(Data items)
*** Begin section ***
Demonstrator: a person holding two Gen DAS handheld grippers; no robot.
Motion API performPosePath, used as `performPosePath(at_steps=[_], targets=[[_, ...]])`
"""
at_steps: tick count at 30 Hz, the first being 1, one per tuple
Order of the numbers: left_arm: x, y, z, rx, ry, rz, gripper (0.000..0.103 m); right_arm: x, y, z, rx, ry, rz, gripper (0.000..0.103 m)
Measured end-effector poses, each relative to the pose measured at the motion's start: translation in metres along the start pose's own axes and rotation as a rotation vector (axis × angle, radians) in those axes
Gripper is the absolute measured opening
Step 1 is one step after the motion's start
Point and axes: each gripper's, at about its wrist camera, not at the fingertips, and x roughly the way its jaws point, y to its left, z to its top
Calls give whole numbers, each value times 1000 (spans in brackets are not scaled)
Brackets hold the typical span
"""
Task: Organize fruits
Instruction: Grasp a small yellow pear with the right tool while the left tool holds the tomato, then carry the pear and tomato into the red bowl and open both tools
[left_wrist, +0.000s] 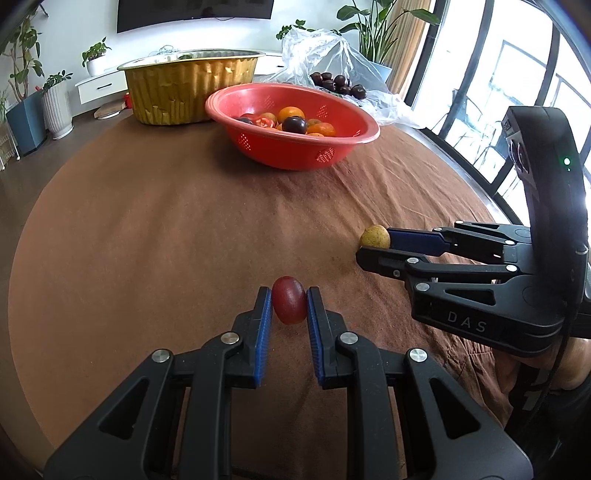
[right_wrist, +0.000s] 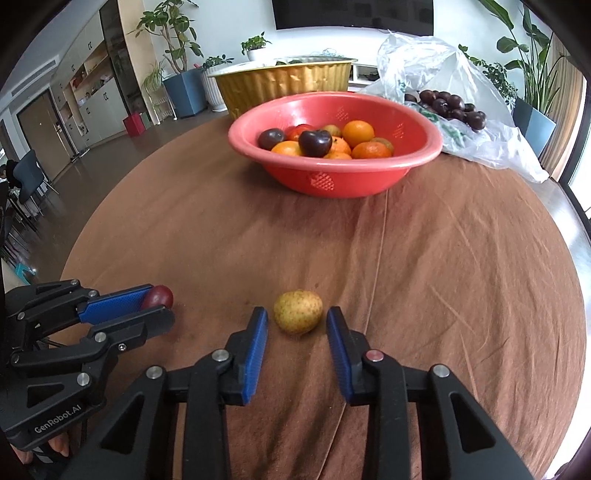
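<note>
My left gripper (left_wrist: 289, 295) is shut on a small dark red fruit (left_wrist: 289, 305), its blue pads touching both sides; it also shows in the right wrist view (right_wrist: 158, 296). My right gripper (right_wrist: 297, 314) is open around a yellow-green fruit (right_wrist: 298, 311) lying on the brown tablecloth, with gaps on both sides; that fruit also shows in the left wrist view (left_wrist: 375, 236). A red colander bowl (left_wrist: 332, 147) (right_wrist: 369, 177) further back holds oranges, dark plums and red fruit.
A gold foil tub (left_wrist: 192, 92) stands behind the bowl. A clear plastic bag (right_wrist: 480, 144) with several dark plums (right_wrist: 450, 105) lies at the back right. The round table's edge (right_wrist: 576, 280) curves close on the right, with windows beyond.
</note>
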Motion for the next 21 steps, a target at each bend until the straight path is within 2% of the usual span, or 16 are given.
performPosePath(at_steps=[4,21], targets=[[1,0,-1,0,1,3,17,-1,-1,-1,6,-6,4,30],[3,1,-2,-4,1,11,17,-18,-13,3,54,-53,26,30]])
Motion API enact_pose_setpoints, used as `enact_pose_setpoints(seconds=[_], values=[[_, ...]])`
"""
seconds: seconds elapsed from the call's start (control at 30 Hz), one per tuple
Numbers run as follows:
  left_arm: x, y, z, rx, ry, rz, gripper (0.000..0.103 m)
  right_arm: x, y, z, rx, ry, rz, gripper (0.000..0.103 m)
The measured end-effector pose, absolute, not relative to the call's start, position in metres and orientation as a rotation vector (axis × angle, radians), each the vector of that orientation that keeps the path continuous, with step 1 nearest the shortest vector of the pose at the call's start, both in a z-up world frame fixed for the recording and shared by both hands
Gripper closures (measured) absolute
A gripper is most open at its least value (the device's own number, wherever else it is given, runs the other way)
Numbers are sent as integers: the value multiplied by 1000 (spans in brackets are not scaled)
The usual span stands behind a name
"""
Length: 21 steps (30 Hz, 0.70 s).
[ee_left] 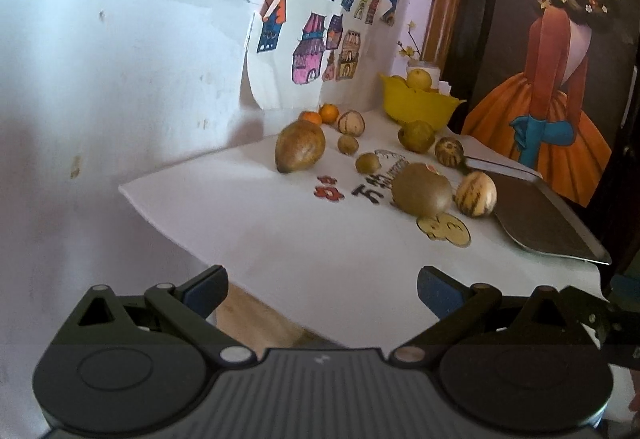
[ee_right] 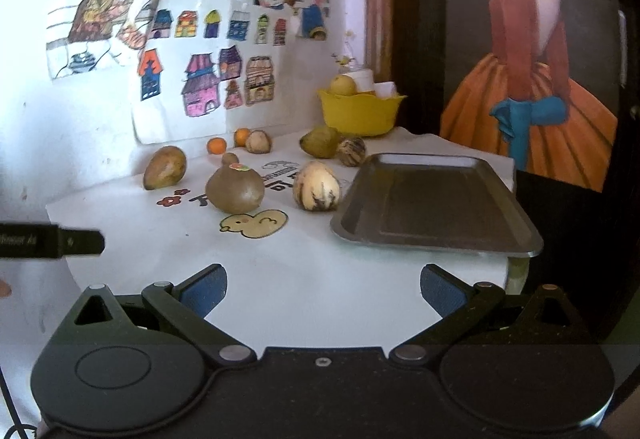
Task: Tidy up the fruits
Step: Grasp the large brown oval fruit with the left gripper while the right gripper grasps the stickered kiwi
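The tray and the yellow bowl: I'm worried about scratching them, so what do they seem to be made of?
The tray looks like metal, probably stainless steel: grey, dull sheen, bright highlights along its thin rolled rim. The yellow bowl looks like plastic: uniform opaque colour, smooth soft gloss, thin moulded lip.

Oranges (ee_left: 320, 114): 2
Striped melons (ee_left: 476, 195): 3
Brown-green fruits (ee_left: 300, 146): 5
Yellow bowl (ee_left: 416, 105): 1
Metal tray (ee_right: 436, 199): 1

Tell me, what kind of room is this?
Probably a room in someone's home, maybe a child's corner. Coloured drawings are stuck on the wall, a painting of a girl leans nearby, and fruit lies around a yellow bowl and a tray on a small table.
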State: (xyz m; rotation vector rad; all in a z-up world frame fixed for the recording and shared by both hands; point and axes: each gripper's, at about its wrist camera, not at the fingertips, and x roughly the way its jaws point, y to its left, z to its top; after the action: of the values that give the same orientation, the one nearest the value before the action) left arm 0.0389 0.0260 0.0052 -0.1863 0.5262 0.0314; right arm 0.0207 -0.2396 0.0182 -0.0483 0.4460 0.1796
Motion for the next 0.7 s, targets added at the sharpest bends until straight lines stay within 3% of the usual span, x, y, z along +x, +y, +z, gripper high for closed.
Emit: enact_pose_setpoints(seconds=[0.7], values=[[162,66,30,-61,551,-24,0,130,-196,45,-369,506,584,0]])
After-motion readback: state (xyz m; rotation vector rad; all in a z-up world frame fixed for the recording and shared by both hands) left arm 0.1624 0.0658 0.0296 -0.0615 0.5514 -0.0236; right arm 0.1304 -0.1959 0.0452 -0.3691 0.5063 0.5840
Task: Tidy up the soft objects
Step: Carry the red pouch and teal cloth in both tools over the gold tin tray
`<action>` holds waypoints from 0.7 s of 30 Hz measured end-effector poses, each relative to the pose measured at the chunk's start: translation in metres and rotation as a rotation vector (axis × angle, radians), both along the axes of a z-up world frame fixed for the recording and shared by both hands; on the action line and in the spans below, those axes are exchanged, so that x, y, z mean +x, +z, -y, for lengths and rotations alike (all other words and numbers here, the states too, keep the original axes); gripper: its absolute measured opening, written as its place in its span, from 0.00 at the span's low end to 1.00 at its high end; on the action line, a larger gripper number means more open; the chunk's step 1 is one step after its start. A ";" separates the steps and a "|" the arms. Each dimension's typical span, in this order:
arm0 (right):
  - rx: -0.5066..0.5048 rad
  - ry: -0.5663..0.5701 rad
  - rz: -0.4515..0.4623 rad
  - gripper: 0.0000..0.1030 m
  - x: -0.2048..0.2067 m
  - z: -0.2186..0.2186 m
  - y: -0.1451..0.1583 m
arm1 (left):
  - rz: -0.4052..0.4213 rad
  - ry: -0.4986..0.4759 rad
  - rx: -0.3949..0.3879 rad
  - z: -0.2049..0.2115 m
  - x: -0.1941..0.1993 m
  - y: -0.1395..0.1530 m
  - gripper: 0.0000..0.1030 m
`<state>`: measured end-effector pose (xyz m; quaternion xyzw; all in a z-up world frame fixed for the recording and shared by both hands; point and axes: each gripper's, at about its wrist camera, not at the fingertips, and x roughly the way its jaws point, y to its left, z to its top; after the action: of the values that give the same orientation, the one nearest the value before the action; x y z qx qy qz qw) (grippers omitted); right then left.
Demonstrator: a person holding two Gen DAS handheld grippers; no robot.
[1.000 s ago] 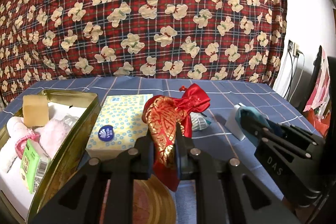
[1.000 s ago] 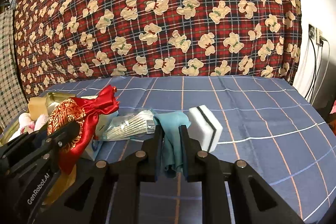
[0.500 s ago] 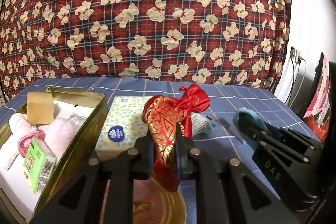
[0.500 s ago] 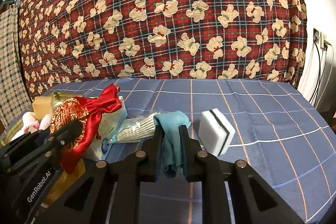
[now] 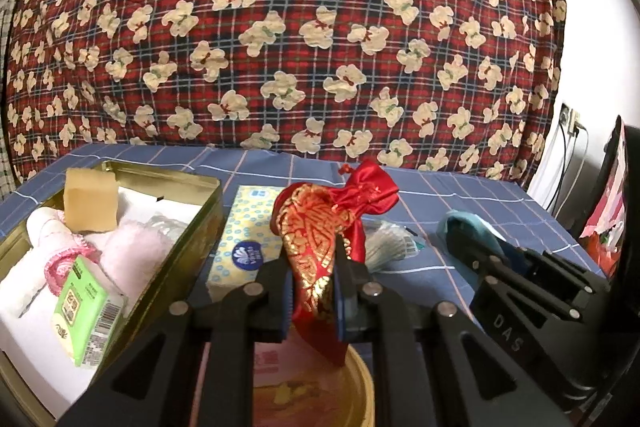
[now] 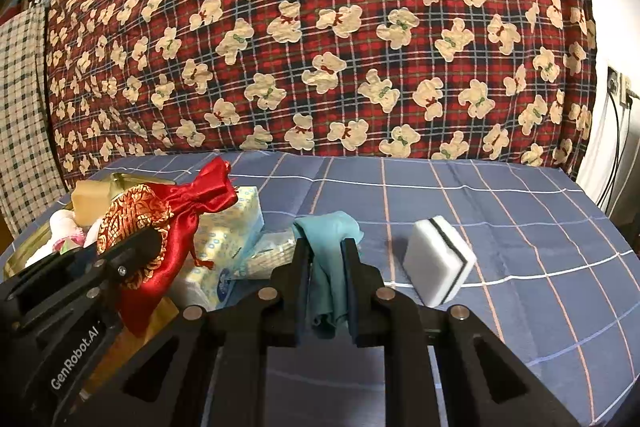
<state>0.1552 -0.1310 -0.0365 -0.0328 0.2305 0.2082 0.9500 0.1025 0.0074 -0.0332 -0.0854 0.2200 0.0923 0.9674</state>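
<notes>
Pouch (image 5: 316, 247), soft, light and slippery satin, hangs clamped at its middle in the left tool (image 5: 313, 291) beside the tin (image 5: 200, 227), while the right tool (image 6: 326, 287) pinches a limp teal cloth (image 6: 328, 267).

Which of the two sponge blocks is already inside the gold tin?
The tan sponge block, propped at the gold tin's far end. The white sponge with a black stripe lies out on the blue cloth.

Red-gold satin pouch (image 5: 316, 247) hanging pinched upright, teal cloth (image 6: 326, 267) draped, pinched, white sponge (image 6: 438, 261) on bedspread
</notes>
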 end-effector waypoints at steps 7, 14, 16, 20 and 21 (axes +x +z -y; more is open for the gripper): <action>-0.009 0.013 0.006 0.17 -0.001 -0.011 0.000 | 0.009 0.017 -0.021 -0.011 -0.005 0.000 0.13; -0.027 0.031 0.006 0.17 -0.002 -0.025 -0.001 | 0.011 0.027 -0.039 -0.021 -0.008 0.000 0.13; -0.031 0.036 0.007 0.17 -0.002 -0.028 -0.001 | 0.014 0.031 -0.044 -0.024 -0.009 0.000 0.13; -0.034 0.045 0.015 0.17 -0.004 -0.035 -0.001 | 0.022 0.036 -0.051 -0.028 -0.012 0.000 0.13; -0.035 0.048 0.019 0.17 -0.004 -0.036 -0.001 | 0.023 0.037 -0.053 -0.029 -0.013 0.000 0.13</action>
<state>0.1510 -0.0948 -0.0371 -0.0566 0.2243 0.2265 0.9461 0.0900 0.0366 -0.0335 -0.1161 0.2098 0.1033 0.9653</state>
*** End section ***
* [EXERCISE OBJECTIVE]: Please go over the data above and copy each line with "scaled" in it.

* [REPLY]:
Calls give whole numbers, each value times 1000 (spans in brackets are not scaled)
Numbers are sent as integers: the value multiplied by 1000 (spans in brackets are not scaled)

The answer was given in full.